Account types and the right one for you
In this chapter: Savings, current, salary, and zero-balance accounts · Sweep-in FDs and the auto-conversion options · Interest payment, TDS on FD interest, and the 80TTA deduction
Savings accounts are for individuals; current accounts for businesses (no interest). Salary accounts are zero-balance variants that banks offer to companies as a perk. Beyond the basic types, look at sweep-in features — your savings beyond a threshold automatically becomes a short FD earning higher interest, and gets pulled back if you need it.
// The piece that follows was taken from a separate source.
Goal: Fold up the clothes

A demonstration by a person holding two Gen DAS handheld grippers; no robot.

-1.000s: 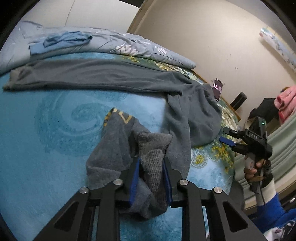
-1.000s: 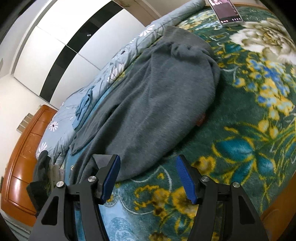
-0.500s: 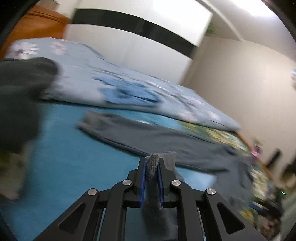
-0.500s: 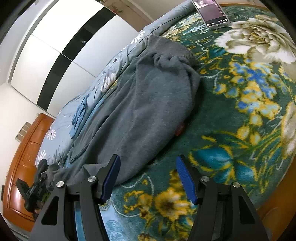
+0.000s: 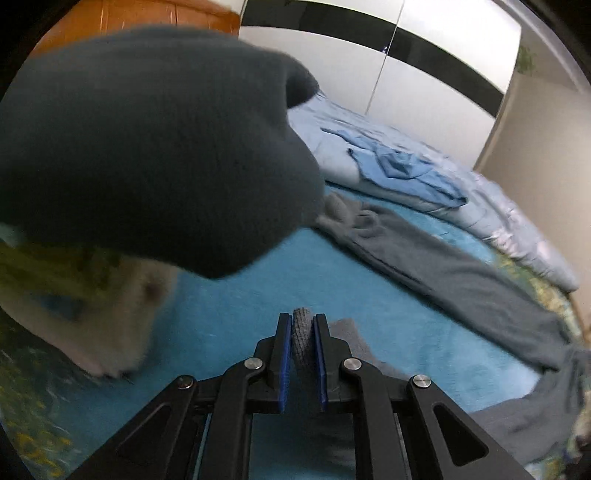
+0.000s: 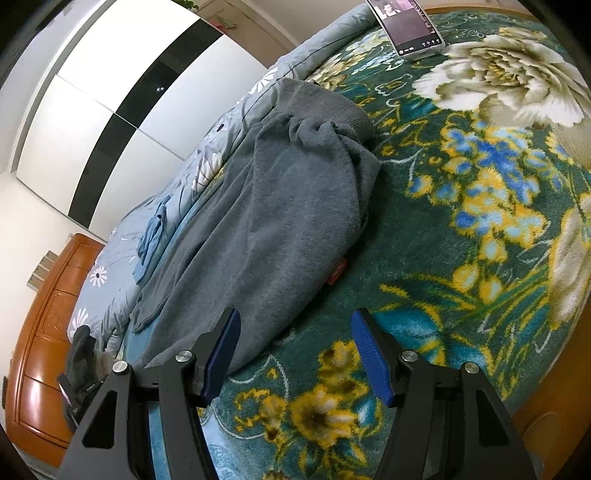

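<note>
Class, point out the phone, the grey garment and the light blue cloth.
phone (image 6: pixel 408 27): right wrist view, on its screen.
grey garment (image 6: pixel 288 221): right wrist view, on its broad middle.
light blue cloth (image 5: pixel 402 166): left wrist view, on its crumpled centre.

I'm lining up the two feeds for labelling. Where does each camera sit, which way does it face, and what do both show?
Left wrist: sits behind the left tongs, facing down across the blue blanket toward the wardrobe; its tongs are shut on a grey cuff.
Right wrist: sits behind the right tongs, open, facing the grey sweater and a phone.
Shared: the grey sweater, the light blue garment, the wardrobe.
</note>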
This is the simplest cash-management upgrade most people never use.
Savings interest above ₹10,000 per year is taxable under Section 80TTA (₹50,000 for senior citizens under 80TTB). FD interest is fully taxable as "income from other sources" and TDS at 10% kicks in once interest crosses ₹40,000 per year (₹50,000 for seniors). Submit Form 15G/15H if your total income is below the basic exemption, and the bank will not deduct TDS. The TDS is recoverable but eats into your liquidity; it is far better to avoid it where you legally can.
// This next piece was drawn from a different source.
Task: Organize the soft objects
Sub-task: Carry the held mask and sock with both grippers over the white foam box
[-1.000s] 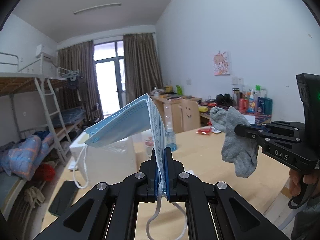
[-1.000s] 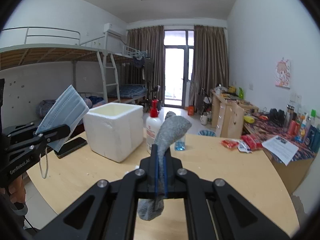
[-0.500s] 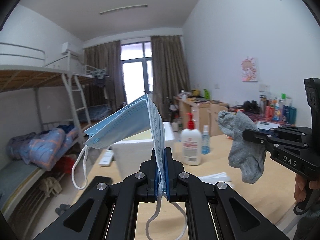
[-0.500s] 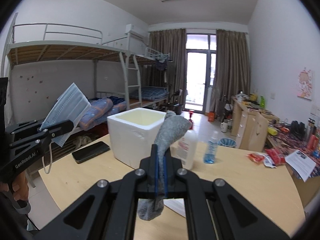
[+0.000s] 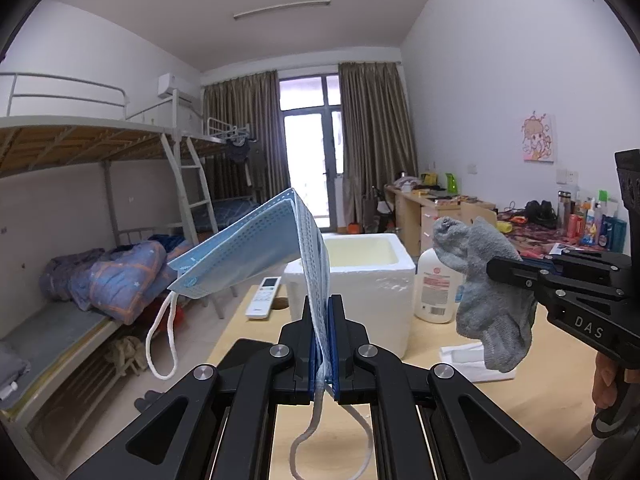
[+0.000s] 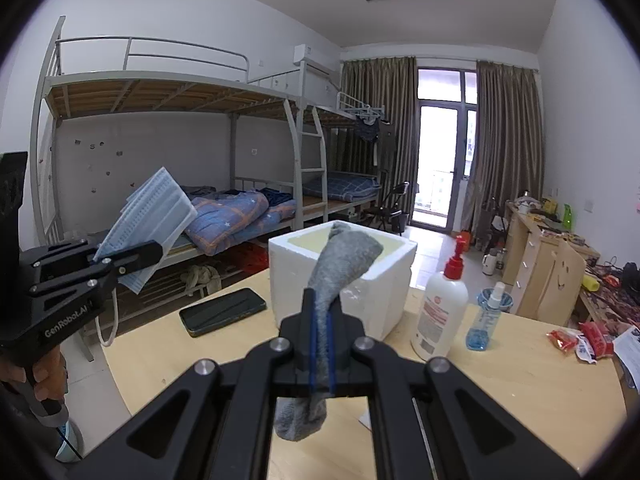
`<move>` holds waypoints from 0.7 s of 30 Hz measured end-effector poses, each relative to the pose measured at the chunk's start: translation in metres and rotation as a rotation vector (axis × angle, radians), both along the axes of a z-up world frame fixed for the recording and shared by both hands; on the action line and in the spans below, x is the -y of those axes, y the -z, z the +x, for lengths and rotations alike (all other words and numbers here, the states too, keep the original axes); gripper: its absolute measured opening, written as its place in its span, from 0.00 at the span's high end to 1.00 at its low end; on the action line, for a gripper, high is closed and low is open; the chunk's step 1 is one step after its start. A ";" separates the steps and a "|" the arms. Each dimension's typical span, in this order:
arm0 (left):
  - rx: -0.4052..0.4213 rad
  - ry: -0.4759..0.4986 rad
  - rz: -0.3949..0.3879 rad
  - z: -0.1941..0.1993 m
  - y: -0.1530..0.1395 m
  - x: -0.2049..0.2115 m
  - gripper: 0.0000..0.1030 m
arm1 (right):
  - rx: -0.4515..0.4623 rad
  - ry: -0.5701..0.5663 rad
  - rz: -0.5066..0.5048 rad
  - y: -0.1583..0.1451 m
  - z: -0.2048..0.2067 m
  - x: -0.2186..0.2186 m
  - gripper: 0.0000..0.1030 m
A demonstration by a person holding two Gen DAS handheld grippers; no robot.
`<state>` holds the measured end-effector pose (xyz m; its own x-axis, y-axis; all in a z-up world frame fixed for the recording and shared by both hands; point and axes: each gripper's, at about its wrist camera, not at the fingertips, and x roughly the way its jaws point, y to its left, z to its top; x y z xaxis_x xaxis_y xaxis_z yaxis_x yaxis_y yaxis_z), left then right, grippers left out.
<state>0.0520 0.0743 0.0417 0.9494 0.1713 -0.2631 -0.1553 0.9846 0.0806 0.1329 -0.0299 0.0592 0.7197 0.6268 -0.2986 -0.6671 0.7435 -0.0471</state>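
A: What does the left gripper (image 5: 325, 312) hold?

B: Its jaws are pressed together on a blue surgical mask (image 5: 256, 252), pinched near one short edge. The mask rises from the centre of the left wrist view and folds over toward the left, and its white ear loop (image 5: 162, 340) dangles at lower left. Gripping by the edge probably leaves the body of the mask free to drop cleanly once the jaws part.

A: And the right gripper (image 6: 320, 320)?

B: It is clamped on a grey sock (image 6: 340, 264). In the right wrist view the sock stands up from between the jaws at centre frame, with its other end hanging out below them. In the left wrist view the same sock droops at right of centre.

A: Where does all this seem to be headed?

B: Most likely the white foam box (image 5: 384, 276), open-topped, standing on the wooden table (image 6: 500, 392) just beyond both grippers. Both items are held up in the air, above the table and short of the box rim, which suits carrying them over the wall and letting go inside.

A: Anything near the box to mind?

B: A lotion pump bottle (image 6: 442, 316) stands just beside the box, right of centre, with a small blue spray bottle (image 6: 486, 320) beyond it. A dark phone (image 6: 222, 310) lies on the table to the box's left. The sock side has the less room.
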 end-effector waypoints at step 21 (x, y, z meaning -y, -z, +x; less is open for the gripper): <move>0.011 0.064 -0.027 0.032 -0.011 -0.015 0.95 | -0.017 0.016 -0.025 -0.012 0.029 -0.023 0.94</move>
The most underused feature is the linked-FD overdraft: pledge your FD to the bank and borrow up to 90% of its value, paying ~1% over the FD rate. This is cheaper than every other consumer loan in India, never reports as a separate liability on credit reports if structured correctly, and is the right tool for short emergencies — far cheaper than a personal loan or credit-card revolve.